GW, the world’s biggest medicinal cannabis firm, have blazed a trail in taking new drugs derived from plant extract to market, enabling them to be circumvent the scheduling as general CBD or THC and become subject to stricter enforcement.

It is Tindall’s hope Phoenix can replicate this success in the South Pacific, and other areas where some of the larger cannabis firms are not as active; if countries cannot afford to import and sell, there is little incentive for Big Pharma to get involved.

“We are positioned to pick up a good part of the global market while also preparing for bringing products back into the US, and even the UK,” he said.

Martin Tindall, CEO of Phoenix Life Sciences International.

The firm is expected to engage in M&A activity throughout 2019, and Tindall confirms he is looking at other companies to acquire that will allow Phoenix to leapfrog. “Whether a licensee in another country or securing another location for plantation sites,” he said. “We’re looking at companies with Drug Enforcement Administration licensing, so we can move the studies along.”

Also on the list of targets for 2019 is an FDA study license, which would allow Phoenix to serve universities and other clinical organisations. Tindall sees education of doctors and medical professionals as the number one aim, not just for Phoenix but the wider industry.

“No doctor is going to say to a patient ‘smoke two joints and call me in the morning’,” he said. “They want to know it’s accurate, medically delivered, and there is substantial research for them to point to. The more doctors will become aware of the treatments, the faster the market will grow, with more and more drug studies being held.”

The biggest pushback Phoenix has received until now has been the lack of data, Tindall said. The company sponsored a non-profit to build a database of medical cannabis data, putting up information on anxiety disorders and how the cannabinoids are being used in clinical trials.

“It’s all about access and education,” said Tindall. “If you have access, great, but you won’t get the programme without physicians prescribing.”

Each time the company enters a new market or country it has introduced a training programme for doctors, forming part of a strategy seeking to mature the industry and move away from the stereotypes Tindall believes hinder growth.

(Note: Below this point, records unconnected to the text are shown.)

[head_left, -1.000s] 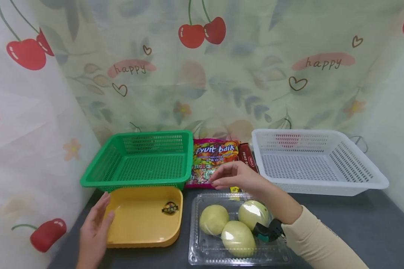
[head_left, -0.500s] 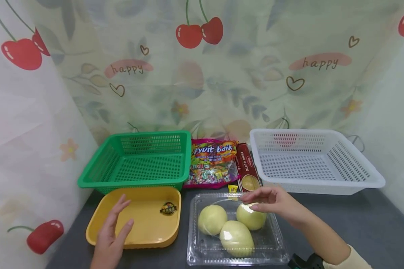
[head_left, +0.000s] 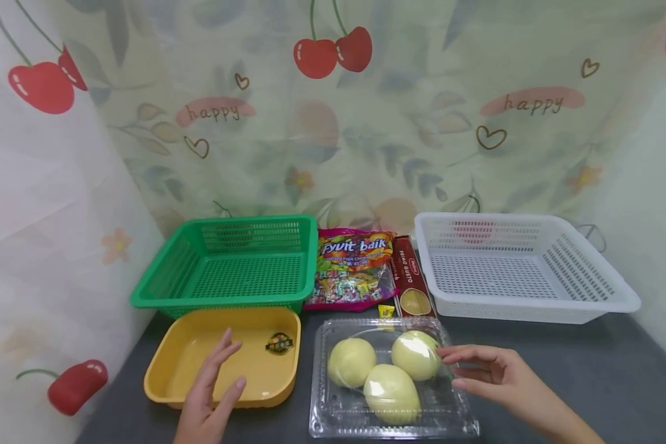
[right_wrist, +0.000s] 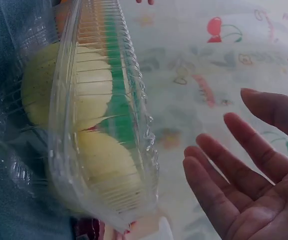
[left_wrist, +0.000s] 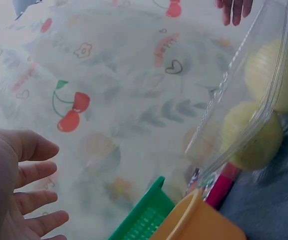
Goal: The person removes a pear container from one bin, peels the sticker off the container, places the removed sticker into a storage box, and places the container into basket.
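A clear plastic clamshell box (head_left: 333,425) lies closed on the dark table, with three round pale yellow-green fruits (head_left: 391,394) inside. My right hand (head_left: 491,376) hovers at the box's right side, fingers spread and pointing left, holding nothing. In the right wrist view its palm (right_wrist: 258,200) faces the box wall. My left hand (head_left: 208,394) is over the front right part of the yellow tray (head_left: 222,357), fingers apart and bare. The left wrist view also shows this hand (left_wrist: 24,190) with relaxed fingers and nothing in them.
Behind the tray stands a green basket (head_left: 144,301); a white basket (head_left: 538,313) is at the back right. Between them lie a candy bag (head_left: 355,265), a dark red packet (head_left: 411,277) and a small yellow wrapped candy (head_left: 385,311). A patterned cloth (head_left: 333,154) walls the back.
My right hand has moved from above the candy bag, over the box, down to its right side. My left hand has moved right across the tray's front.
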Tool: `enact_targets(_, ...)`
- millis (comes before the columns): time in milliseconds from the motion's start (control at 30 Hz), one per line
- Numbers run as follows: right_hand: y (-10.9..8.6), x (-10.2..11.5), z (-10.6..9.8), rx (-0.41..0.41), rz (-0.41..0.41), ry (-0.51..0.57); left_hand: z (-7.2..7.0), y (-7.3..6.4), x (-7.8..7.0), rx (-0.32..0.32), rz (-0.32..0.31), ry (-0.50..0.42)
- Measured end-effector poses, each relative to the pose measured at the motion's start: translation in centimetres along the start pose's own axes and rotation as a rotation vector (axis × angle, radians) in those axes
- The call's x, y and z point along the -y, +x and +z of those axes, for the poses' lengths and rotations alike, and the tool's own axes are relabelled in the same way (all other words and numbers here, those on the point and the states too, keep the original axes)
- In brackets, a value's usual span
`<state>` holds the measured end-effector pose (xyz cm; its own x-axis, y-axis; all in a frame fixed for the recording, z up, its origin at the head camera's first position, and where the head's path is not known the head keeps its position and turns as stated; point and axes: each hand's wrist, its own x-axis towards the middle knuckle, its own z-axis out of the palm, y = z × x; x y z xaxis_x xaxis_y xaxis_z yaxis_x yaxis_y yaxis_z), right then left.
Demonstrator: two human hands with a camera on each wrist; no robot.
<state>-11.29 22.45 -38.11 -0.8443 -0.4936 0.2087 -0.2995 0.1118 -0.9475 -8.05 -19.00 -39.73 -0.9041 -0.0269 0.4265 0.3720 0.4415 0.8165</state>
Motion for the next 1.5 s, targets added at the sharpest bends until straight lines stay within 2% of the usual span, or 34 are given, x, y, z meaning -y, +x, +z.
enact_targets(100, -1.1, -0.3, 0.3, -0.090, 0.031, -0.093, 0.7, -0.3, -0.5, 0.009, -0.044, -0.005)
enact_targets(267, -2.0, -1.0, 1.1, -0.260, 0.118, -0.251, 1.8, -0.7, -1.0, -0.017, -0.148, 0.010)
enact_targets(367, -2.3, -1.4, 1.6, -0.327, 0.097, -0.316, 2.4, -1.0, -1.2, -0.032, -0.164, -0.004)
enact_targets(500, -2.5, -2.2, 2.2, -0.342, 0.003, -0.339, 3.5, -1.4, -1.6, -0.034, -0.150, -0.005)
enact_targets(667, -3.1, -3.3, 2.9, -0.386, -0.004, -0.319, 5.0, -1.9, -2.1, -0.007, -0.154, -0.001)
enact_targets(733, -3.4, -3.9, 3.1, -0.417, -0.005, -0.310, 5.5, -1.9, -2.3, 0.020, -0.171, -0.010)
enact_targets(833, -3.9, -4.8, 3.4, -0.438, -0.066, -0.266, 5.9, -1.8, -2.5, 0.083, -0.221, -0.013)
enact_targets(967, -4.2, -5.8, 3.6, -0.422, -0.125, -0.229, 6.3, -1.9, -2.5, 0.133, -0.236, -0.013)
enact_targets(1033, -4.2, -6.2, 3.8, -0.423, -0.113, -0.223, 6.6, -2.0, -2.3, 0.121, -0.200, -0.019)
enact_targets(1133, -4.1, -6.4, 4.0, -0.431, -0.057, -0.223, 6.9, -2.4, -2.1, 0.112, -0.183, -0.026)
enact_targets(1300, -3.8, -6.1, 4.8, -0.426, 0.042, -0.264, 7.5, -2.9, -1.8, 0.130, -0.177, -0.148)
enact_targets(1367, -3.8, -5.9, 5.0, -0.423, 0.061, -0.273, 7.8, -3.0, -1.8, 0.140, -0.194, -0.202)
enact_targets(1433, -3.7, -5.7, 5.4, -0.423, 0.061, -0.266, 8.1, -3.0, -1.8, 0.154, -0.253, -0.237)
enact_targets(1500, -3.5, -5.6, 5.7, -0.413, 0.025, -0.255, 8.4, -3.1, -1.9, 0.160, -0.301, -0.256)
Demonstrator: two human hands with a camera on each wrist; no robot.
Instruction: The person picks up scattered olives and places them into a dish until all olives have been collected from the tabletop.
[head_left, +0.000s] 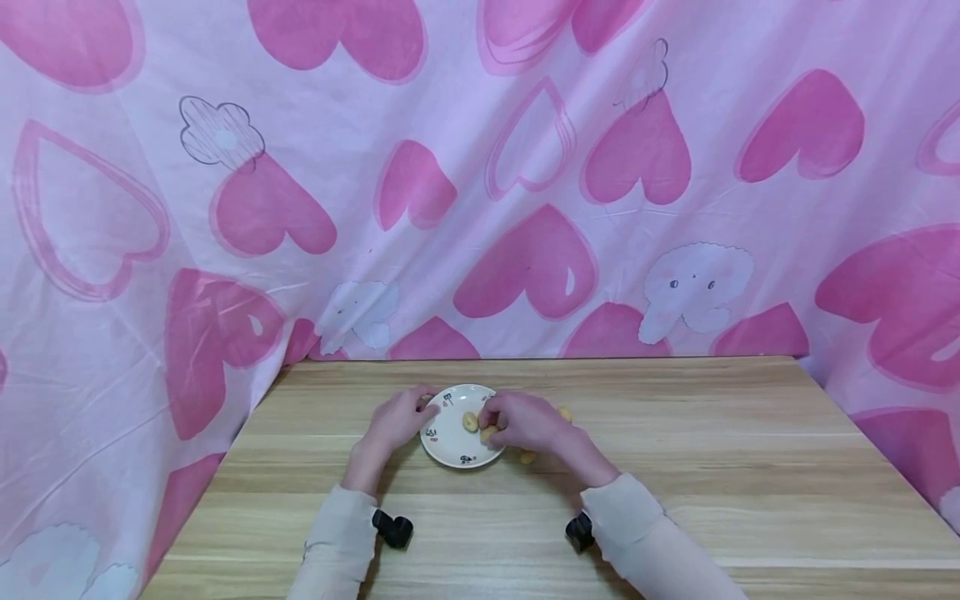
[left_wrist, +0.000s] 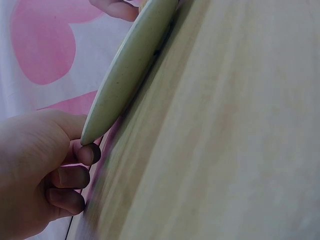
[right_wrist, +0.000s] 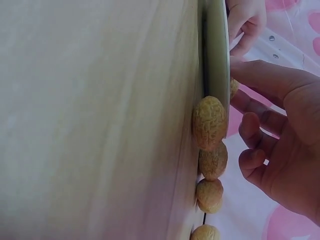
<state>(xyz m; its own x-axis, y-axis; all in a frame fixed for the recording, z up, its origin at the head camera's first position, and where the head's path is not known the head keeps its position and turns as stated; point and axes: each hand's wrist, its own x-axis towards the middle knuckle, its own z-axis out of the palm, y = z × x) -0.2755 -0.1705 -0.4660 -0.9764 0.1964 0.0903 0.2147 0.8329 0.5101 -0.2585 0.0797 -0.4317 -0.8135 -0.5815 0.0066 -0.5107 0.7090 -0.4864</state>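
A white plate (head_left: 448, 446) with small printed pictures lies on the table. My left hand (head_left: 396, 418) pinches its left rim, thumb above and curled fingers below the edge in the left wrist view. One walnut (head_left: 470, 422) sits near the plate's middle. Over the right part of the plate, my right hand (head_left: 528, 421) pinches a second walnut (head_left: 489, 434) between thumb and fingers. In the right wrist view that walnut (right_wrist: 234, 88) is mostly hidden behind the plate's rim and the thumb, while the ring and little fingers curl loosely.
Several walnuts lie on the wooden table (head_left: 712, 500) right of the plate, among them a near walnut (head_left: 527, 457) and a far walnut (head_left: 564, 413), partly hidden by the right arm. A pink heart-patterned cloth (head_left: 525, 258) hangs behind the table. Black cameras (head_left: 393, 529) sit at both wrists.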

“By being able to provide video communications, presentations, there has to be a plethora of data pushed to the doctors, presented in a structured format so they can accept it,” he said. “It’s no good having Snoop Dogg on the front puffing a leaf.”

As the cannabis industry continues its stratospheric rise, Tindall warns firms who play up to old habits in order to gain attention they are only hurting themselves.

“At conferences, you still see the legacy of the weed industry,” he said. “It doesn’t really help. If you have a doctor in there, and the first thing he sees is potheads, it’s not going to work.”

Phoenix is strict on branding; it doesn’t use pictures of cannabis plants, and it is deliberately positioning itself as a pharmaceutical firm that happens to use marijuana in its products “If we can get a better result in the treatment of diabetes out of a fennel plant, that is what we are going to do, we’d be just as happy,” said Tindall. “It’s about finding the end solution for the patient.”